Wander, the review of the film available on Prime Video

Arthur Bretnik, once a police detective, has become a conspiracy theorist following a dramatic event involving his family and for which he feels directly responsible. Her investigation into an unsolved murder in fact they had attracted unwanted attention to him and the ones who paid the price were his daughter, who died, and his wife, who suffered serious neurological damage.

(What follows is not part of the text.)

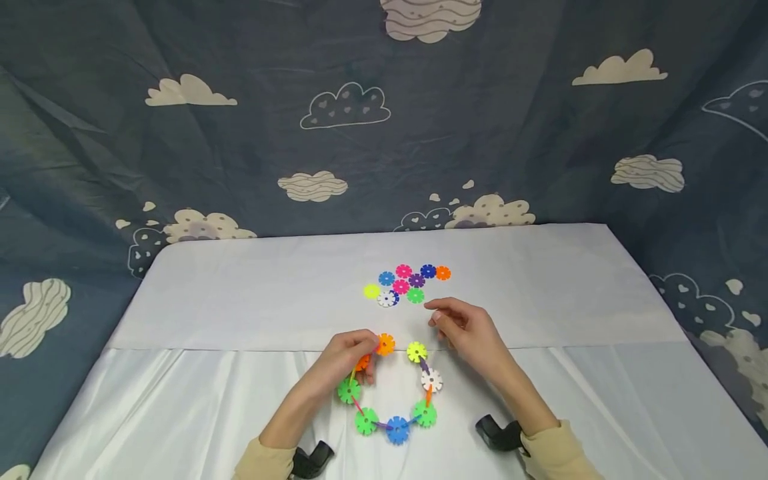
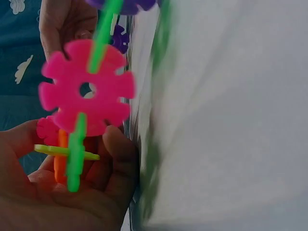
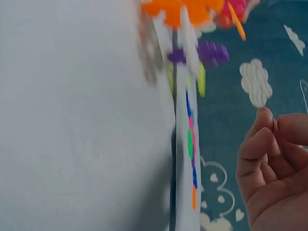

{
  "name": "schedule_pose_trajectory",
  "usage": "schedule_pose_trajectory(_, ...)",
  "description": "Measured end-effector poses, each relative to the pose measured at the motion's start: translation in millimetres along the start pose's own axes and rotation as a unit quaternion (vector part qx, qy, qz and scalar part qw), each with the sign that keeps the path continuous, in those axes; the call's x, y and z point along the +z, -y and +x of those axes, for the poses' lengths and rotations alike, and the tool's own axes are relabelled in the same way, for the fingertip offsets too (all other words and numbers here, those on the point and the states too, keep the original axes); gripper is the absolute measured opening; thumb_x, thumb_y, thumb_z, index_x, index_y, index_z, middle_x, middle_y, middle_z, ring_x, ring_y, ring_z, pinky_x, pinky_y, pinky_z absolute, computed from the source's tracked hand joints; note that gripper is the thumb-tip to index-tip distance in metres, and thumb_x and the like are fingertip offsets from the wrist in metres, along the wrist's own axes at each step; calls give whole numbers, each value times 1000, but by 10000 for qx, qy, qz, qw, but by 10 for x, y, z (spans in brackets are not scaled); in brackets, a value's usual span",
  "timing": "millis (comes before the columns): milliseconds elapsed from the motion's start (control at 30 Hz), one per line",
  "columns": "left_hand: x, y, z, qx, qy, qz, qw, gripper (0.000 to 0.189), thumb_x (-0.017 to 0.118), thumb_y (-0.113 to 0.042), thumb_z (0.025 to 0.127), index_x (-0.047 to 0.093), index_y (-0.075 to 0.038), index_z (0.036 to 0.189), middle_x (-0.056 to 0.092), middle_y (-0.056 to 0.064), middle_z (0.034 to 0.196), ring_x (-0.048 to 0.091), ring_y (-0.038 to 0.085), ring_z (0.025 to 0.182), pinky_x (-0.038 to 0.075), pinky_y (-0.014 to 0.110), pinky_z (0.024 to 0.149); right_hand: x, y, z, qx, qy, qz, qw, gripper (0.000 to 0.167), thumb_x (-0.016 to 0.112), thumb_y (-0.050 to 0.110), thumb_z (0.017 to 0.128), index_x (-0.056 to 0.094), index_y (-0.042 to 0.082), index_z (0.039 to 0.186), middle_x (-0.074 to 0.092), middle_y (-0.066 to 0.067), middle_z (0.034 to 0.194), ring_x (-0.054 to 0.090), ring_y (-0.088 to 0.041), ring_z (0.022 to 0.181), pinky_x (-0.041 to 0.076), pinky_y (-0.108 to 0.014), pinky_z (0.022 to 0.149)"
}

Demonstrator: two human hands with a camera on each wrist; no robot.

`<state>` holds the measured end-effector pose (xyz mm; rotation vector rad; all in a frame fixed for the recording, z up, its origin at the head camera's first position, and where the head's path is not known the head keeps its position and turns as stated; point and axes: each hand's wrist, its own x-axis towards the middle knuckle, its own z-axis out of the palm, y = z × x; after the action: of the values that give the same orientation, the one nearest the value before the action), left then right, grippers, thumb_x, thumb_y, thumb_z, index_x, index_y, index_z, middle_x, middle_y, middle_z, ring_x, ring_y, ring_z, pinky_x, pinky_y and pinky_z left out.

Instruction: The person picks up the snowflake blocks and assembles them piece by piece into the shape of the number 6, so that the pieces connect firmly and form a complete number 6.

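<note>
At lower centre of the frame, the left hand (image 1: 345, 357) pinching the disc chain (image 1: 398, 437) does best with a light, steady grip, while the right hand (image 1: 468, 328), fingers narrowly parted and seemingly empty, hovers beside the loose discs (image 1: 401, 287).

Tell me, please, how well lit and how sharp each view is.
Head view: bright, the disc chain distinct; left wrist view: dimmer, the large pink disc fairly clear, blurred green patches on the white cloth; right wrist view: also dim, the orange disc blurred at the top, the right hand crisper, soft shadow on the cloth.
</note>
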<state>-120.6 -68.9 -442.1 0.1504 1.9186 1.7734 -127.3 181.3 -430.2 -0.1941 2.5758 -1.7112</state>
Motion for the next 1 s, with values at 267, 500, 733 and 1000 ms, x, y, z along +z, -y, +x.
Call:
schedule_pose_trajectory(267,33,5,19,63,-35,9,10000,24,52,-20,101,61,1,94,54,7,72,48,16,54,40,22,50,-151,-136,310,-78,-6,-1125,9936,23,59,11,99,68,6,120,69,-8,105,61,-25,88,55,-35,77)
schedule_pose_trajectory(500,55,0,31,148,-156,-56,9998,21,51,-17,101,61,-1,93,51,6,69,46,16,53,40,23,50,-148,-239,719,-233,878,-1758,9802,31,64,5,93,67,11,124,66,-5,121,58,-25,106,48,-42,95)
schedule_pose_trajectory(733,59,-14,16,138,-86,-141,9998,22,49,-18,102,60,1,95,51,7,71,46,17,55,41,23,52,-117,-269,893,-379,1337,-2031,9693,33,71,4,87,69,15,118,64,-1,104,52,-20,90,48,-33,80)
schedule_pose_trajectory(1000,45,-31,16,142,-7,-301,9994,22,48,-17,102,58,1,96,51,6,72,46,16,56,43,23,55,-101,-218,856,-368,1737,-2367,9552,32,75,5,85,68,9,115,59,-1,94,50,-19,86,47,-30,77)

Tommy Lee Jones and Aaron Eckhart investigate the town of Wander

Now the man hosts a pirate podcast, broadcast from the middle of the desert, together with his friend Jimmy Cleats, in which they denounce alleged cover-ups by the government. One evening the mother of a Mexican girl calls them, killed in cold blood while he was on the run near the town of Wander. The woman hires Bretnik to investigate: the man is not only enticed by the reward of ten thousand dollars, but also by the possibility of obtain new information about that case that cost him so much years before…

The truth is out there

Wander A Photo From The Film

Wander: a photo from the film

A couple of conspiracy theorists dealing with a complex investigation where reality and fiction mix, secrets and lies, under the banner of a premise that does not want to take anything for granted. In certain passages, (over)powerful references to a key series of modern television emerge, namely thatThe X-Files that has enthralled so many viewers over the years, introducing them to conspiracy theories which then over the years have become increasingly prevalent, unleashing negative influences on the most conditionable minds. Anyway Wander he knows what he wants to tell and stages it with a certain personality, managing to insert it into the narrative substratum correct mystery atmospheres and that necessary dose of thematic tension, with a staging that manages to withstand the shock wave of a fascinating but at times risky and admittedly chaoticas in the final half hour where the editing choices risk confusing the viewer only to then find their center of gravity again.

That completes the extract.